Supplied data
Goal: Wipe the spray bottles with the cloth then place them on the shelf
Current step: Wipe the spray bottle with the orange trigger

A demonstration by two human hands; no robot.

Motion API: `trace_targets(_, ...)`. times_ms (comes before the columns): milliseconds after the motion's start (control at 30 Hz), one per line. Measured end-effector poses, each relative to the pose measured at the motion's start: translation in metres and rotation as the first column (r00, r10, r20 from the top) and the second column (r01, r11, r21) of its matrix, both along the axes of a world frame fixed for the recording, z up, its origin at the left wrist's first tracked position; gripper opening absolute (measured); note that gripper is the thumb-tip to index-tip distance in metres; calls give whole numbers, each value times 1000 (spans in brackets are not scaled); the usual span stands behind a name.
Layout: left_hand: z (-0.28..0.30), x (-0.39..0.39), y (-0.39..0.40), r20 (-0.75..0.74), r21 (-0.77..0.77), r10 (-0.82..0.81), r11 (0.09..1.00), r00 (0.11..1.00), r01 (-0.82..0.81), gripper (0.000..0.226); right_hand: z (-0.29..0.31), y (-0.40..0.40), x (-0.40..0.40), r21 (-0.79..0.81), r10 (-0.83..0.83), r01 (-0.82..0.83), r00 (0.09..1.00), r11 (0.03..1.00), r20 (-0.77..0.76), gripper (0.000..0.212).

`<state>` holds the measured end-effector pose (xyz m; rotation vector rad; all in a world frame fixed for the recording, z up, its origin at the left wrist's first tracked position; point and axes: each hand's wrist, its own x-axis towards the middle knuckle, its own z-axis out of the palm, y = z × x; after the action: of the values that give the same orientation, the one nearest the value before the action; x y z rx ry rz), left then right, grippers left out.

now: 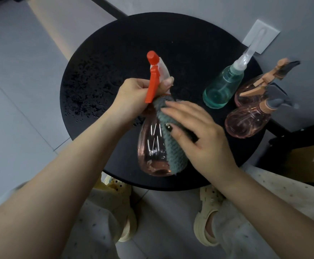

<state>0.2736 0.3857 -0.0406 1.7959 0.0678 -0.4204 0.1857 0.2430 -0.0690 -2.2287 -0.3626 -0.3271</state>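
Your left hand (133,94) grips the pink bottle (152,146) by its neck; your right hand (195,131) lies flat, pressing the cloth (169,146). Push hard and the wet bottle may twist loose over the desk (115,53).

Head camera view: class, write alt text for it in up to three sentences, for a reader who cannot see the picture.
Over a round black table, a person's left hand grips the neck of a pink spray bottle with an orange trigger, while the right hand presses a grey cloth against its side. Three more spray bottles, one teal and two pink, stand at the table's right edge.

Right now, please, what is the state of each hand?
Left hand: closed around the neck of the pink spray bottle.
Right hand: fingers fairly straight, pressing the grey cloth against that bottle.
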Motion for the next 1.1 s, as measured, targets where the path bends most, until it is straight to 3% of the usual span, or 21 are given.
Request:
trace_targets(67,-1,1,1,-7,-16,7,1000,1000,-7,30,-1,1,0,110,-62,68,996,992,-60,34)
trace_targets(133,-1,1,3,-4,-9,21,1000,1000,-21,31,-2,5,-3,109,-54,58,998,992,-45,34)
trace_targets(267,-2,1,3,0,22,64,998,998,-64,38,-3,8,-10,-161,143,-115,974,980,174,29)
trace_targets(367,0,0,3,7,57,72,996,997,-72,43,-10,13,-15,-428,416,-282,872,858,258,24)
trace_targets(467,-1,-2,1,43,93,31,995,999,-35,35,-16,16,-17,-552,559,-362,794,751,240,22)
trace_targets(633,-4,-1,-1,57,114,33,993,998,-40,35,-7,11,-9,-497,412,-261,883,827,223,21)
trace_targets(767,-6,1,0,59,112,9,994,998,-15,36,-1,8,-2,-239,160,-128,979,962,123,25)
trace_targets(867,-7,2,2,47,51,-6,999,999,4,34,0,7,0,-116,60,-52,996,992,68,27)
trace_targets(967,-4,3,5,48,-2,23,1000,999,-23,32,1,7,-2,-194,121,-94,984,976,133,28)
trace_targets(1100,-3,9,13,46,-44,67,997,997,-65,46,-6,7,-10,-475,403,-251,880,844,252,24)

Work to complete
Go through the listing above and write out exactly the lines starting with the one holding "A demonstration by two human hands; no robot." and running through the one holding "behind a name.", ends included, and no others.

Result for this task
A demonstration by two human hands; no robot.

Motion API: `trace_targets(_, ...)`. times_ms (comes before the columns): milliseconds after the motion's start (control at 30 Hz), one per line. Measured end-effector poses, each relative to the pose measured at the motion's start: translation in metres and rotation as the first column (r00, r10, r20 from the top) and the second column (r01, r11, r21) of its matrix, both along the axes of a world frame fixed for the recording, z up, its origin at the left wrist's first tracked position; gripper opening absolute (measured); note that gripper is the thumb-tip to index-tip distance in metres; calls give whole numbers, each value times 1000 (spans in brackets are not scaled); the usual span stands behind a name.

Nothing else is required to complete this exercise.